Working remotely, the digital economy, gig workers’ rights and virtual offices are inevitably going to feature more in everyone’s life, so the team at Future Personnel wanted to investigate which sectors have grown and ultimately changed. Split into 2 parts, this first blog explores the evolution in Finance, Marketing, HR and Customer service. 


After a catastrophic blow to many businesses that directors would never have been able to predict, SME’s are now focusing on better cashflow and therefore finance roles will eventually grow in demand as the workforce returns. Throughout the pandemic the Finance industry was one of the consistent top performers on Reed in terms of number of available vacancies. [1] The need for a solid Finance employee will never change and if the pandemic has taught us anything, it’s just how crucial finding the right individual to support your business really is. 
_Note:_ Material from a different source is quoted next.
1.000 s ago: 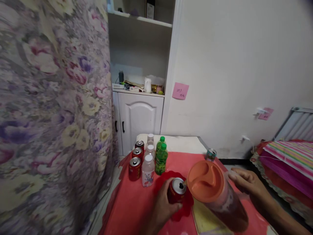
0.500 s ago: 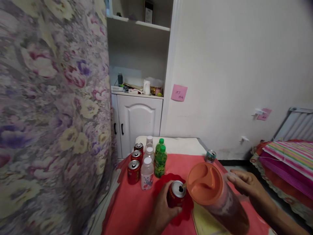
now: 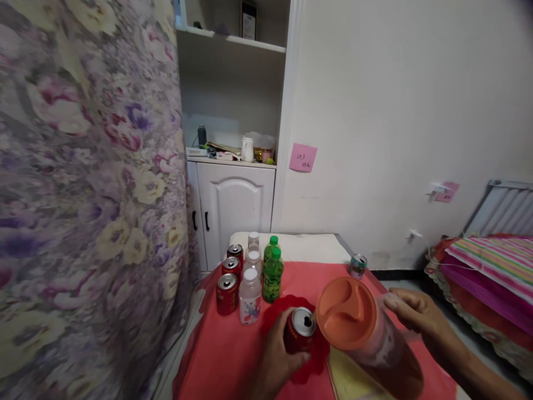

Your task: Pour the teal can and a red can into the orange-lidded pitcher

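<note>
My left hand (image 3: 275, 355) is wrapped around an opened red drink can (image 3: 300, 337), held upright over a red scalloped plate (image 3: 318, 364). Tipped toward the can is a large clear pitcher (image 3: 389, 355) with dark liquid inside and an orange lid (image 3: 346, 314). Its spout meets the can's opening; whether liquid flows there I cannot make out. On the pitcher's handle side, my right hand (image 3: 410, 311) is closed around the handle, which is mostly hidden. Beneath the pitcher lies a yellow cloth (image 3: 347, 375).
Left on the red-covered table (image 3: 216, 355) stand several red cans (image 3: 227, 294), clear white-capped bottles (image 3: 250, 297) and two green bottles (image 3: 272, 278). A teal can (image 3: 358, 265) stands at the back right. A floral curtain (image 3: 95, 194) hangs left; a bed (image 3: 491, 278) is right.
The view has shifted very slightly. Both hands, the red can and the tilted pitcher keep nearly the same positions.
</note>
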The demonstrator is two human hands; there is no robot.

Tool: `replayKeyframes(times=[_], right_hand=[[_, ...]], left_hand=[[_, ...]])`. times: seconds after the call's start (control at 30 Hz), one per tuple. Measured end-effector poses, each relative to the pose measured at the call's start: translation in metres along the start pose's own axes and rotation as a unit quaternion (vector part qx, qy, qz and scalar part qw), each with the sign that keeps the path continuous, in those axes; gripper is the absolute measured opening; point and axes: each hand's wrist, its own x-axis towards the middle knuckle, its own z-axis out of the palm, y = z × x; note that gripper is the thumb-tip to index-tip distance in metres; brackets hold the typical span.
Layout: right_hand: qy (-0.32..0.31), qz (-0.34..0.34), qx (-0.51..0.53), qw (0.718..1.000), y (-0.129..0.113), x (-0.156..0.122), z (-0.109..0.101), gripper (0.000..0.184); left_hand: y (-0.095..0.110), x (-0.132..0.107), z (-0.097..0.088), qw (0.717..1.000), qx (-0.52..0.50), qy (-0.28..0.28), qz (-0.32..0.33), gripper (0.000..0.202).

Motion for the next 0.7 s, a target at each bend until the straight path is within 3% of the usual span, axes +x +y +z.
replayKeyframes(times=[0.7], right_hand=[[0.016,-0.005,0.009,1.0,-0.011,-0.003,0.006,0.058]], left_hand=[[0.014,-0.006,-0.002,1.0,-0.019,0.008,-0.014,0.085]])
Being confined to our homes, digital-led experiences rocketed and will continue to grow in popularity once the effects of the pandemic has eased. “Marketing is of course important for driving sales, getting customers back, and generating enquiries. But managing marketing isn't just about visual elements such as advertising and promotions, it encompasses everything from data to trend analysis.” – DR Gavin Davies, CIM Wales Chair. [2]


The role of the HR manager has grown and expanded to focus on so much more. From employee mental health, risk assessments, scenario planning, flexible working polices and general office maintenance to uphold the new required hygiene standards; it takes an organised individual to keep up. With so many new rules to grasp, a new generation of HR individuals will arise out of the crisis.

Customer Service

The needs, wants and expectations of the customer are changing and organisations need to change fast enough to remain relevant in a rapidly changing world. With the growth of online business, comes the growth of more queries and need of assistance. Customer Service employees now have to focus on supporting customers in a more detailed manner than before, with a focus now on retaining customers rather than KPI’s on customer volume. This will require a more emotionally intelligent individual and more responsibility will be shifted onto the workforce to effectively manage volume, rather than escalating enquiries.  

The call centre environment will need to adapt to new social distancing rules now in place within office environments, meaning many customer service executives may continue to work from home. Working in a solitary manner will require strong, robust problem solvers.

Having already noticed some of these changes come into effect within finance, marketing, HR and customer service, the Future Personnel team are focused on connecting with as many talented individuals in these growing and sustainable markets to support the regrowth of the economy. With the unemployment rate rising, moving forward we will be educating job seekers on where current opportunities lie, in the hopes that many will undertake training to fulfil the markets needs for these skilled workers in the Future.